Mittwoch, 7. Januar 2015

[Rezension] Die Seiten der Welt - Kai Meyer


Die Seiten der Welt – Kai Meyer
(gebundene Ausgabe)

 



 
Das Buch ist nicht einfach nur ein Buch das man wegen seiner tollen Umschlaggestaltung im Regal stehen haben sollte!
 

Der Inhalt:
Furia lebt mit Ihrem Bruder und Vater in totaler Abgeschiedenheit. Sie ist nicht einfach nur eine Buchliebhaberin, sondern sie ist eine Bibliomantin, das bedeutet, sie schöpft aus Büchern Kraft und kann mit dieser Magie wirken.
Doch Furia fehlt noch immer ihr Seelenbuch, das sie, wie jeden anderen Bibliomanten, um einiges mächtiger werden lässt.
Schnell kommen die Ereignisse ins Rollen, ihr Vater fällt einem „Unfall“ zu Opfer, ihr Bruder wird entführt und Furia muss sich ganz allein in Libropolis allen nur erdenklichen Gefahren aussetzen. Auch wenn sie schnell Menschen kennenlernt, die ihr sowohl wohlgesinnt, als auch feindlich gegenüber stehen, muss sie näher hinsehen um sich für die richtigen Verbündeten zu entscheiden.


Was ich denke:
Ich bin immer wieder begeistert wenn ich ein Buch in den Händen halte, was nicht eine Trilogie ist oder sogar noch mehr Bände darauf folgen, denn dann hat man mal wieder die Chance eine Geschichte „schnell“ zu Ende zu lesen.

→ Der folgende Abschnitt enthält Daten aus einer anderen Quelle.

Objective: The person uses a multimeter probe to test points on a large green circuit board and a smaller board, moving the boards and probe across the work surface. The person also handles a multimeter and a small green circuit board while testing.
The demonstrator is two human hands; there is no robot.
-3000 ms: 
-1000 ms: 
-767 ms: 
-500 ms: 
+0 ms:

Und bei dieser liest man nicht schnell, weil man schnell in eine andere Geschichte tauchen möchte, sondern weil es einfach so spannend ist und man unbedingt wissen möchte wie es endet.
Furia ist eine junge Heldin. Sie weiß wirklich wenig über die wahre Welt der Bibliomantik, aber dafür kann sie ja nichts, da Ihr Vater alles ferngehalten hat. Doch obwohl sie manchmal etwas hinterweltlerisch daher kommt, ist ihre Auffassungsaufgabe extrem schnell. Ich wurde zum Ende des Buches hin mit einem Ergebnis konfrontiert, das ich bis dahin in keinster Weise erwartet hatte und auch in Furias Gedankengang überhaupt nicht habe kommen sehen. Ich wurde regelrecht überrumpelt.
Eine wirklich tolle Figur die Kai Meyer geschaffen hat!

 
Das Fazit:
Ich liebe diese Welt der Bücher. Man fühlt sich direkt heimisch und möchte auch in den Straßen von Libropolis umherwandern, in alle Buchläden gehen und frei von Versandhäusern sein.
Auch wenn zum Ende hin ein paar Fragen, die sich um die Wiederstandbewegung drehen, offen bleiben, ist das Buch wirklich rund und zufriedenstellend.
Genauso gelungen sind die ganzen Nebenfiguren, von denen es wirklich nicht wenige gibt. Dazu gehört auch, das sich in diesem Buch die Liebesgeschichte nicht zwischen Furia und Finnian entspannt, sondern zwischen Finnian und …

 
Die Wertung:
Hier gibt es sofort die volle Punktzahl, also 5/5 Punkten.
Das Buch ist einfach nur zu empfehlen. Ich denke Leute, die die Stadt der träumenden Bücher von Walter Moers mochten werden diese Welt noch besser finden.